In the spring of 2012, a Mississippi State basketball team with relative preseason promise limped to the finish, dropping out of the SEC Tournament in the first round and exiting the NIT two hours after it started, losing the season finale in the invitational’s first round.
Shortly after, Rick Stansbury stepped down from his long-held post as head coach and by the time his replacement was hired, nearly every player who had seen meaningful minutes was out the door.
The initial outlook for first-time head coach Rick Ray was, at the least, not great. Then, injuries ravaged his team as the first campaign neared and ultimately began, dropping his squad to as few as six available scholarship players at times, with a mix of suspensions over the course of that first season as Ray established a new culture both on the court and off.
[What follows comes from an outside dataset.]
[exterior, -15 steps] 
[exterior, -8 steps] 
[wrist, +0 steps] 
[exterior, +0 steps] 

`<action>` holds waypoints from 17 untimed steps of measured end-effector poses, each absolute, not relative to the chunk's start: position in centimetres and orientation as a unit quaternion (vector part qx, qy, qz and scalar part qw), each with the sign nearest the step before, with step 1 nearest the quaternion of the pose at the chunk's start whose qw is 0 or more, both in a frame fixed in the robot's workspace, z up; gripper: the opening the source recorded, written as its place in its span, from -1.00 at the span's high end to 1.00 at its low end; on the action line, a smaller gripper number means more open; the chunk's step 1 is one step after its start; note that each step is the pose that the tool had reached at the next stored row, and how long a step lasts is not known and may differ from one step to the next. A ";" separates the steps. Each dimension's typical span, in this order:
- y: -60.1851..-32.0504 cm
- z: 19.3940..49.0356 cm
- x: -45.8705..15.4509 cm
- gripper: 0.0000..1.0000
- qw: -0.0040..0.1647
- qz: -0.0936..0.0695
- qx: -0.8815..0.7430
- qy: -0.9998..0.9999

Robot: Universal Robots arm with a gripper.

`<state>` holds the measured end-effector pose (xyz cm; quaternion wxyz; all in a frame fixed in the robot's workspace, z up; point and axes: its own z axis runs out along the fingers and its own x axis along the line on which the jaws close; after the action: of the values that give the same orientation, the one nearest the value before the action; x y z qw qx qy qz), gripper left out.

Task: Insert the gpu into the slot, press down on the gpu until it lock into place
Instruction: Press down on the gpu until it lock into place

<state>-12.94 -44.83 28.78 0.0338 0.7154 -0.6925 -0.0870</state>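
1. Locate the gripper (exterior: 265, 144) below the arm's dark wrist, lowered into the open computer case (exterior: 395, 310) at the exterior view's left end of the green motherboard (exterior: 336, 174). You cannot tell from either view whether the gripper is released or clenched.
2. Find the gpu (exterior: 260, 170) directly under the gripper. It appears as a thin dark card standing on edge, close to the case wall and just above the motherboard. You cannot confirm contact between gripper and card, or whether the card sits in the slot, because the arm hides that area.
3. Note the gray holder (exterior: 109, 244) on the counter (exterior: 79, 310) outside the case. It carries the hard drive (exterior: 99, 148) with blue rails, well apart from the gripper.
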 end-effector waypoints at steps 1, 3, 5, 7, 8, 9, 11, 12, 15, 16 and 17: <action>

All but three of the players he had were seeing game action at the Division I level for the first time, and of those three, two weren’t able to finish the season due to injury (and both have since left the program) while the third had his collegiate experience counted in minutes, not hours, having barely played his freshman year.
That Ray and his staff won 10 games in that season, getting their 10th win at the very end in the SEC Tournament, is a testament to their job as coaches.
Now, in year two, Ray’s Bulldogs have already matched that win total and the SEC portion of the schedule hasn’t even begun.
“I hope so, but now, if we’re sitting at 10 wins two months from now, it probably doesn’t say much about the progress of the program,” Ray joked. “But I really think it does. It’s a milestone, I think, when you get to 10 wins and you had 10 wins all of last season.”
To be sure, the non-conference schedule this season was more manageable than the last, at least from an RPI standpoint, but it hasn’t been without tough opponents or impressive wins, either.
The early jump in success is largely a result of the development of players, both individual and as a team, as freshman point guard IJ Ready was the only significant contributor in MSU’s 10th win this year who wasn’t on the team last year.
After that first season, Ray and his staff finally had a full and comfortable offseason with their players, one where guys like Gavin Ware dropped weight and others like Fred Thomas and Craig Sword gained some needed pounds. They shaped their bodies as well as their games, finally having a chance to work on things after their whirlwind first season.
Ray has said before that the biggest jump a player will make is from their first year to second, and with the number of first-year players he had last season, maybe the improvement to this point should have been anticipated.
Senior forward Colin Borchert, a junior college transfer who arrived in 2012, scored 22 points in the Bulldogs’ 10th win, along with five rebounds and five assists, one of the best games he’s had in his short career at MSU.
A night like that, he believes, is an example of why his team has improved so much.
“It just shows how much we’ve grown as players,” Borchert said. “Last year we were younger and didn’t have a lot of bodies and this year we’re kinda in the same spot, but we have no complaints. Coach Ray is doing a fantastic job coaching us and making sure we’re ready for each and every game. That’s the biggest thing, is us being out there and being ready.”
Borchert echoed his coach, though, saying this early double-digit milestone means very little if they don’t build on it, something Ray made a point of in the locker room after his Bulldogs took care of Maryland Eastern Shore.
“I talked to our guys about that,” Ray said. “Now, we’ve gotta see what we do from this point on. We’ve gotta go out and compete against SEC foes.”
With a team stocked with young talent and starting to jell, the potential is certainly there.
A freshman All-SEC selection last year, Ware has notched five double-doubles and had a career night his last time out, racking up 21 points and 16 rebounds alongside Borchert’s big performance.
Meanwhile, Sword, who had a five-game, 102-point stretch rivaling any in the SEC this season, had a quiet game, only scoring three points and taking three total shots.
The key, as Borchert pointed out, is that each has developed, each has become a better player over the course of the last year and change, forming a team dependent on each other as a group, not any one individual.
Someone like Thomas, a guy who is naturally a volume shooter, has been one of MSU’s best assets on defense. Ready’s presence and Trivante Bloodman’s experience have cut down on turnovers. Everyone has a role and most, if not all, seem to have embraced the style of their coach.
What this team looks like by season’s end is up to them and certainly not definite.
But the progress is clear and the demeanor of the group after reaching 10 wins already is one of a team uncaring and oblivious to where any anyone picked them to finish or what those around college basketball may think of them.
“It just boosts our confidence,” Ware said after their most recent win. “It helps us out going into SEC play. Our confidence level, intensity and competitiveness are high.”